The EPA Tweaks Human|Research Regulations

WASHINGTON (CN) - The Environmental Protection Agency has finalized amendments to its rules concerning the protection of human subjects participating in third-party studies involving intentional exposure to pesticides.

The rule applies to third parties who conduct or support research with pesticides involving intentional exposure of human subjects and to those who submit the results of human research with pesticides to the EPA.

"The amendments broaden the applicability of the rules to cover human testing with pesticides submitted to EPA under any regulatory statute it administers," the EPA said. "The amendments also disallow participation in third-party pesticide studies by subjects who cannot consent for themselves. Finally, the amendments identify specific considerations to be addressed in EPA science and ethics reviews of proposed and completed human research with pesticides, drawn from the recommendations of the National Academy of Sciences (NAS)."

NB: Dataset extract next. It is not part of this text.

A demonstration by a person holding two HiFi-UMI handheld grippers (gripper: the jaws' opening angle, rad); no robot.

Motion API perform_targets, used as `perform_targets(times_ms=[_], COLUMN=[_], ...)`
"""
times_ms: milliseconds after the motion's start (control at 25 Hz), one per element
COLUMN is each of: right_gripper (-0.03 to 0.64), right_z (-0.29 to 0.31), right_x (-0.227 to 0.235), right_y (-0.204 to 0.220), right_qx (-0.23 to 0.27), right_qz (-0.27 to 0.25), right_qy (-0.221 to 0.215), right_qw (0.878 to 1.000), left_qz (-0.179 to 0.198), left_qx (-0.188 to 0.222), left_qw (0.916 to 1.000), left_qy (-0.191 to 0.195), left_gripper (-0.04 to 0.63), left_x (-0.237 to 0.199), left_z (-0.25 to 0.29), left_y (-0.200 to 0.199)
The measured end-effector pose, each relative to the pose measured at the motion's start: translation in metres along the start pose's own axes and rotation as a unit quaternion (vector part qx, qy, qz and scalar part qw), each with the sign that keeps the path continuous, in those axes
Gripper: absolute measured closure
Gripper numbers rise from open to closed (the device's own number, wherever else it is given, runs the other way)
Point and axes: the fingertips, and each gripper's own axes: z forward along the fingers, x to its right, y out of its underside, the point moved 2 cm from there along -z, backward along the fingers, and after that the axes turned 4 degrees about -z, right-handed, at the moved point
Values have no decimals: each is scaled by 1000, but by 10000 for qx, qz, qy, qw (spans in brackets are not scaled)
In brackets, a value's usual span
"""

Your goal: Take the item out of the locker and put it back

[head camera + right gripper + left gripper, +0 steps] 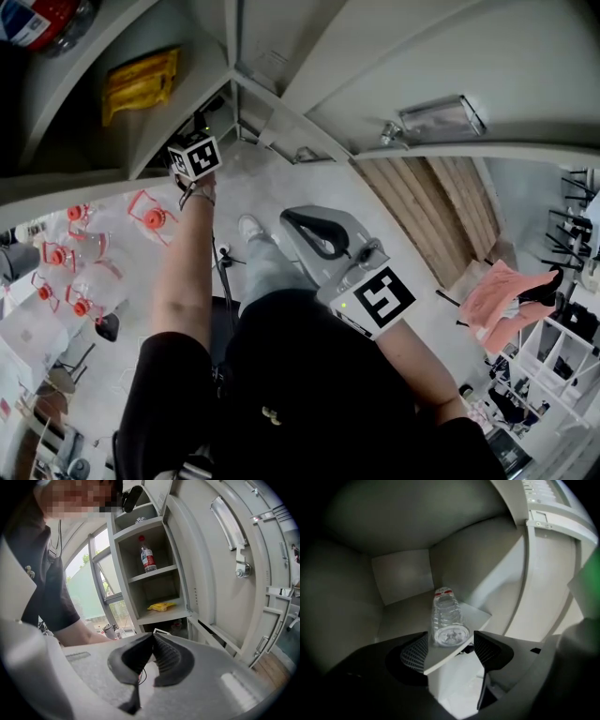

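Left gripper (pixel 450 645) is up at the locker's (pixel 401 576) top shelf (pixel 480 617), jaws wide apart with nothing in them. The clear plastic bottle (pixel 449 618) lies on its side just ahead of them, base towards the jaws, red cap pointing away, lined up with the gap. It looks empty to me, so super light, thin-walled and easy to crush, plus it'll roll. I'd pinch the ribbed body near the base, gently. Right gripper (pixel 153 641) hangs low by the person's body, well away from the shelves, jaws pressed together, holding nothing.
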Motion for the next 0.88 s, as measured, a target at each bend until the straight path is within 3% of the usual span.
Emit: perform_targets(times_ms=[560,880], right_gripper=[620,620], right_z=[-16,-30], right_x=[-9,-9], right_y=[-1,-3], right_qx=[243,415], right_qz=[-170,-308], right_qy=[-119,-234], right_qw=[9995,9984], left_qz=[-152,-95], left_qx=[118,361], left_qw=[9994,9985], left_qy=[279,408], left_gripper=[302,436], left_x=[8,12], left_z=[-60,-116], left_y=[2,-10])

Under the new provisions, the EPA is required to consider the ethical aspects and scientific validity, and reliability, of research that is consistent with requirements under the "common rule." The common rule is a reference to the Federal Policy for the Protection of Human Subjects established in 1991 by the Office of Science and Technology Policy. The rule contains "a widely accepted set of standards for conducting ethical research with human subjects, together with a set of procedures designed to ensure that the standards are met."